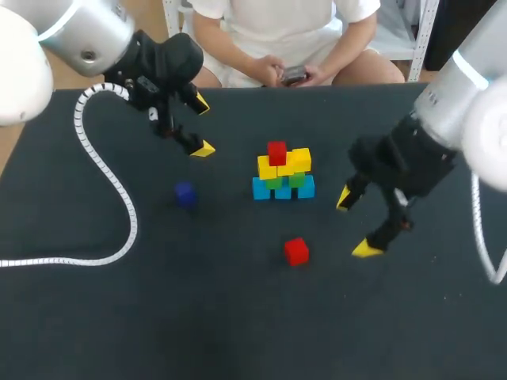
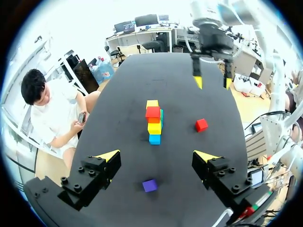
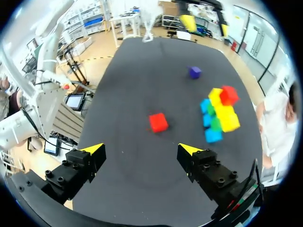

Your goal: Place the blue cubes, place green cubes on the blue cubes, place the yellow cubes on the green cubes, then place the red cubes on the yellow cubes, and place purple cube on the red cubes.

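Black table [image 1: 238, 317] carries a small stack [image 1: 283, 172] near its middle. The stack has blue cubes [image 1: 306, 188] in the bottom row, green cubes [image 1: 297, 180] on them and yellow cubes [image 1: 300, 160] over the green. A single top red cube [image 1: 276, 152] rests on the yellow layer.

A loose red cube [image 1: 296, 251] lies flat on the table, on the near side of the stack and well apart from it. The purple cube [image 1: 185, 194] sits alone on the table to the left of the stack, also apart from it.

The left gripper [image 1: 202, 127] hangs above the table on the far left, its fingers spread wide and holding nothing. In its wrist view the purple cube lies on the table below the gap between the fingers, touching neither, and the stack stands farther ahead.

The right gripper [image 1: 356, 224] is to the right of the stack, between it and the table's right edge. Its fingers are also spread wide and empty. In its wrist view the loose red cube lies ahead of the open fingers, clear of both tips, with the stack off to one side beyond it.

A white ribbed cable [image 1: 103, 174] trails from the left arm in a loop across the left part of the table.
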Action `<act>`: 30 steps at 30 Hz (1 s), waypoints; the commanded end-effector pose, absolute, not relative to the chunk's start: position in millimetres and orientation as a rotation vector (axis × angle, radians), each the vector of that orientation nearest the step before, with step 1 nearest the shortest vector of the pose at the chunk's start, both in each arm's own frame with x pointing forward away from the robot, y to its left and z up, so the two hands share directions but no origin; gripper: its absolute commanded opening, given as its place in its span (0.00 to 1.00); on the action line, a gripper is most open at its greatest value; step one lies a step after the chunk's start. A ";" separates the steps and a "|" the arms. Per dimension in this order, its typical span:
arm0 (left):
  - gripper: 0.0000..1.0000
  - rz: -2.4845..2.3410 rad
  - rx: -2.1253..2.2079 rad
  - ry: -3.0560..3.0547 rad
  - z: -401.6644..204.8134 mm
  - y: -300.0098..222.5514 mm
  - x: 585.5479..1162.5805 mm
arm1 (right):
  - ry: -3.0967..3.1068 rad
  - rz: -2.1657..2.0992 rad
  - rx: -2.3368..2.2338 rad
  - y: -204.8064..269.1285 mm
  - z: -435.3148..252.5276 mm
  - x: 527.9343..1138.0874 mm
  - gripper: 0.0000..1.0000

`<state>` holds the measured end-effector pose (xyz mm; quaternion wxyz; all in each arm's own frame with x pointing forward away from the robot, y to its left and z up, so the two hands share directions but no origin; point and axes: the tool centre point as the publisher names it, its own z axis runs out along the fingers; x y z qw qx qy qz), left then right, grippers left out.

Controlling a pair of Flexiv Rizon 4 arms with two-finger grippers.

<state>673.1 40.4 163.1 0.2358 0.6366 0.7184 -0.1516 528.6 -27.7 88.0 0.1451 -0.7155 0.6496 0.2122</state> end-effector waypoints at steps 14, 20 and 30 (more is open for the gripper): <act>1.00 -0.419 1.748 1.968 163.3 41.3 673.4 | 1.796 0.361 -2.343 36.2 59.0 507.3 1.00; 1.00 -0.419 1.748 1.968 163.3 41.3 673.4 | 1.796 0.345 -2.386 44.0 47.2 519.6 1.00; 1.00 -0.419 1.748 1.968 163.3 41.3 673.4 | 1.777 0.320 -2.411 41.6 37.5 537.4 1.00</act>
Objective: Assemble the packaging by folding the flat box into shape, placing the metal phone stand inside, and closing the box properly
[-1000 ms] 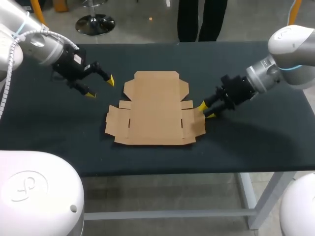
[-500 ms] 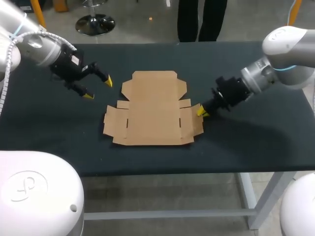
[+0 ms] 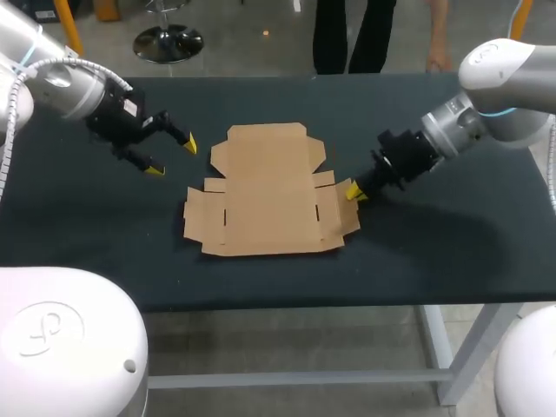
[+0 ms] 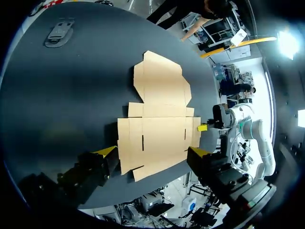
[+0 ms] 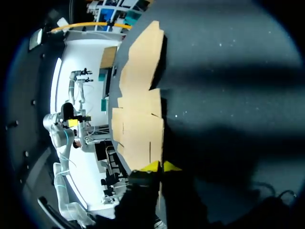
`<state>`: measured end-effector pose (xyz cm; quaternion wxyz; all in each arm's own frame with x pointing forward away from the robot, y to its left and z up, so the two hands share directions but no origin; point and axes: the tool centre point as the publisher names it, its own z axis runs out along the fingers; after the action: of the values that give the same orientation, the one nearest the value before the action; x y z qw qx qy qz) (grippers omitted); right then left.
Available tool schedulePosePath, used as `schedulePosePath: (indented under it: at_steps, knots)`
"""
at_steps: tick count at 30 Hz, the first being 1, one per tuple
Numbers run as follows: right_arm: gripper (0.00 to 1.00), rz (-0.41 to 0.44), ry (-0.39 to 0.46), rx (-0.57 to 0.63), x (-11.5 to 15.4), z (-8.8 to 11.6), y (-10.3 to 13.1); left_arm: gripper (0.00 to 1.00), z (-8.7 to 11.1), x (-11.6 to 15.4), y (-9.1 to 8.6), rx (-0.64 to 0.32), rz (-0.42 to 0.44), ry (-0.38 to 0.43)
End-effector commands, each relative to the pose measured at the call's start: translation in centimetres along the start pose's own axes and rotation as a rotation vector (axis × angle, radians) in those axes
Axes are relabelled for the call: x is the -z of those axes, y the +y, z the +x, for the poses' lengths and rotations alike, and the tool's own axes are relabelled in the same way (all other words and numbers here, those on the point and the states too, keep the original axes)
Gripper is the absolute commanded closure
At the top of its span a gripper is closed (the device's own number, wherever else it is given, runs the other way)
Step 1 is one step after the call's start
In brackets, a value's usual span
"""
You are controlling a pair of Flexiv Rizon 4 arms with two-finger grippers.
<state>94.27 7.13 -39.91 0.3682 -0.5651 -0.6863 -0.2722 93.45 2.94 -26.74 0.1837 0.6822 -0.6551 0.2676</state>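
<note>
One flat box [image 3: 268,193] of brown cardboard lies unfolded at the middle of the frame on the dark worktop [image 3: 95,234]; its lid panel points toward the upper edge and its side flaps lie out to left and right. The left claw [image 3: 172,157] hangs to the upper left of the box, well apart from it; its two yellow tips are spread wide and hold nothing. The right claw [image 3: 354,192] sits right of centre, at the outer edge of the box's right side flap; its tips are drawn almost together there.

In the right wrist view the cardboard's edge runs straight in between the tips of the right claw [image 5: 162,166], so it pinches the sheet by that flap; the rest of the sheet stretches away ahead of it. In the left wrist view the box lies ahead of and under the spread left claw [image 4: 152,151], untouched by it; a grey metal phone stand [image 4: 59,32] lies flat on the worktop far ahead of that claw, well apart from the box.
</note>
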Motion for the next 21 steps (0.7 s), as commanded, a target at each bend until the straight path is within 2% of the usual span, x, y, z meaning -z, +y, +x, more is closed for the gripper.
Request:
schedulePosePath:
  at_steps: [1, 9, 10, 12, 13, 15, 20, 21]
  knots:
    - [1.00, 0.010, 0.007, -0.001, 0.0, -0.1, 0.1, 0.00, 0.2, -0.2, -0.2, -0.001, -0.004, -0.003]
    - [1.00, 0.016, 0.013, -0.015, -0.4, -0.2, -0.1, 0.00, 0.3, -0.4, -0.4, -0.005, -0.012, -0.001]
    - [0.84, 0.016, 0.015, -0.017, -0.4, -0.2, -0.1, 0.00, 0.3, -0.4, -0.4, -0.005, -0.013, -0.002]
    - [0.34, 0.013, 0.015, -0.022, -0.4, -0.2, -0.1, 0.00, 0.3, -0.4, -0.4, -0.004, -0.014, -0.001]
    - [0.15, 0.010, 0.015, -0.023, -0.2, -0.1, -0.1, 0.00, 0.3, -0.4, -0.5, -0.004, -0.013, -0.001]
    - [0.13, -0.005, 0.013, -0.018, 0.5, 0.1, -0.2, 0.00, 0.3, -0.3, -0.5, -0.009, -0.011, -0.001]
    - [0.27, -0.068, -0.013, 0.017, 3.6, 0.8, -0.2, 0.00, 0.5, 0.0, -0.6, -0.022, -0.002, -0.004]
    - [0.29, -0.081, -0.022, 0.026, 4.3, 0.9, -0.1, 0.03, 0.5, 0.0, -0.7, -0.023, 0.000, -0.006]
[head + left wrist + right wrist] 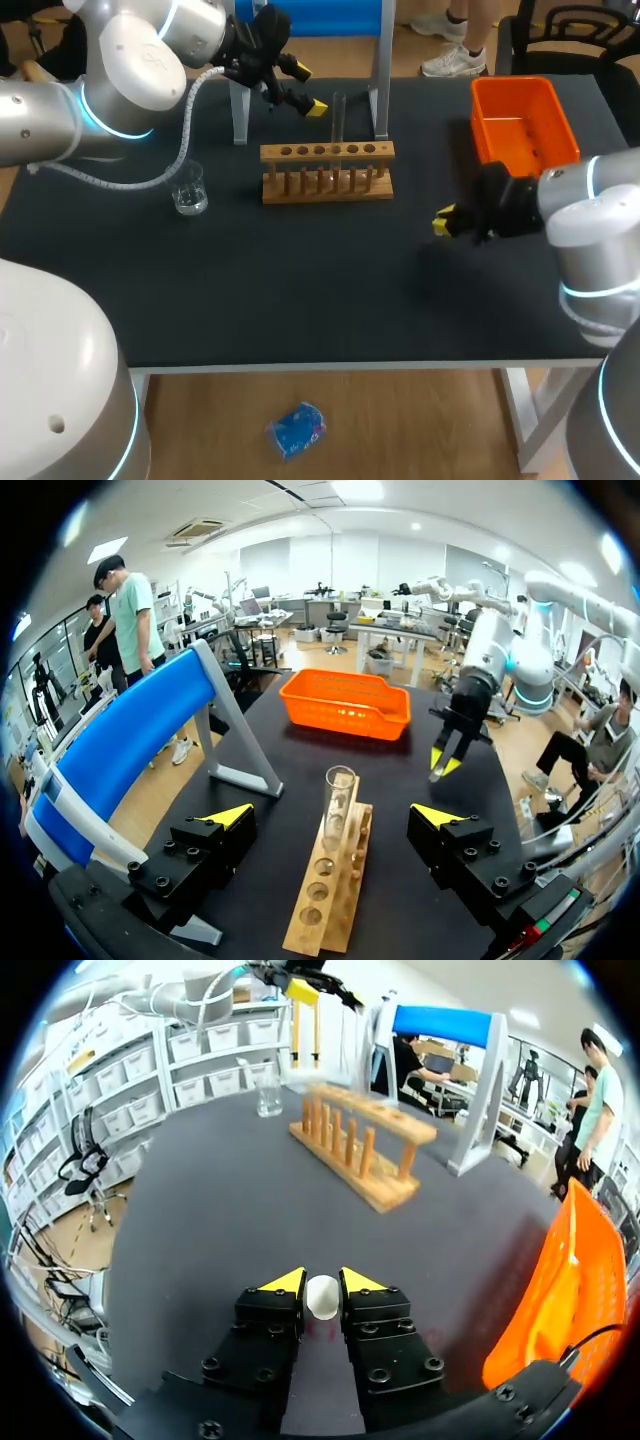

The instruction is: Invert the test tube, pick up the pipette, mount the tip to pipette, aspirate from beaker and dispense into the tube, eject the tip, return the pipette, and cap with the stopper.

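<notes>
Behind the wooden rack [327, 170], holds left gripper [308, 88] raised and tilted, 2 fingers spread wide, gripping nothing, with the upright test tube [339, 115] seated in the rack just ahead, in line with the gap. Stretches right gripper [445, 222] low over the dark mat beside the orange bin [560, 125], clenched on 1 white stopper [322, 1298]. With beaker [189, 188] standing left of the rack and blue-topped stand [330, 15] behind it.

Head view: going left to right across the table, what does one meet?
beaker → rack → right gripper → bin. The tube and the left gripper overlap the rack, so they are left out.
</notes>
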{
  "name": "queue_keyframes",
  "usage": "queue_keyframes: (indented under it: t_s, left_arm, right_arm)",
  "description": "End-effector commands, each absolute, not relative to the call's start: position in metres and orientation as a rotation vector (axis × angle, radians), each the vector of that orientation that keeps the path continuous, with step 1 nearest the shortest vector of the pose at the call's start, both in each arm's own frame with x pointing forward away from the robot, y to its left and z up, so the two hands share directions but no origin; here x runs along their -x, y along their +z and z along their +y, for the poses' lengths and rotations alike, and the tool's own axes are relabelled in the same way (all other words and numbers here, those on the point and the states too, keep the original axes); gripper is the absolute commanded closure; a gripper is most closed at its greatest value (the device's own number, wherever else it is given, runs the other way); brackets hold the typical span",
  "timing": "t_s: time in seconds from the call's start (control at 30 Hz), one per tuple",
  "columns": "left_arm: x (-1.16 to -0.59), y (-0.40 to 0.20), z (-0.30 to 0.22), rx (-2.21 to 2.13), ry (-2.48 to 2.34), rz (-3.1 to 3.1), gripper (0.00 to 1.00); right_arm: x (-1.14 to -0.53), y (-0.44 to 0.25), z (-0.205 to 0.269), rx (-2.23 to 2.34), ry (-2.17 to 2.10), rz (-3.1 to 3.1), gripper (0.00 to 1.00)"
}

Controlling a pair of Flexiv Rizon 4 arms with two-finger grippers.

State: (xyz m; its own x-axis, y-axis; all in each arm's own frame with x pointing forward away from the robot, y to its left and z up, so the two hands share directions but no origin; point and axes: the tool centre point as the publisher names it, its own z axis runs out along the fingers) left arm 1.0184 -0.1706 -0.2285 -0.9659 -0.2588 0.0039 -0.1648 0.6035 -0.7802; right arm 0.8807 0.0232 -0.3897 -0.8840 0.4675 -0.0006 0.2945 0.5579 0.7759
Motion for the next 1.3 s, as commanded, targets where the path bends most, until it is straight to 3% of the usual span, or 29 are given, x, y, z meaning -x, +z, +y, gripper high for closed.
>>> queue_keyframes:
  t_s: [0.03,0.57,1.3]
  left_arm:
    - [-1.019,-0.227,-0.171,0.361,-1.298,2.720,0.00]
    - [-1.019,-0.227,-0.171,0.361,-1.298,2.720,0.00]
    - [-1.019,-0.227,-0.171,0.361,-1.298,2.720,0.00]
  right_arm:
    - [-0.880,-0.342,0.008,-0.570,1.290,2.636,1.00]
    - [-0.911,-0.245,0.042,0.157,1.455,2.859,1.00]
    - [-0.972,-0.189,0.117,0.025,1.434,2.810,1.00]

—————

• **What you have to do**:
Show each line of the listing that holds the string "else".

• **Your solution**:
At the top of its span a gripper is closed (the device's own number, wherever else it is given, runs the other way)
  "description": "End-effector commands, each absolute, not relative to the call's start: position in metres and orientation as a rotation vector (axis × angle, radians), each the vector of that orientation that keeps the path continuous, with step 1 nearest the shortest vector of the pose at the call's start, both in each arm's own frame with x pointing forward away from the robot, y to its left and z up, so the two hands share directions but no origin; here x runs along their -x, y along their +z and z along their +y, for the poses' lengths and rotations alike, and the tool's own axes are relabelled in the same way (all other words and numbers here, those on the point and the states too, keep the original axes); gripper is the absolute commanded closure; a gripper is most closed at its greatest value (the device's own number, wherever else it is given, runs the other way); brackets hold the typical span",

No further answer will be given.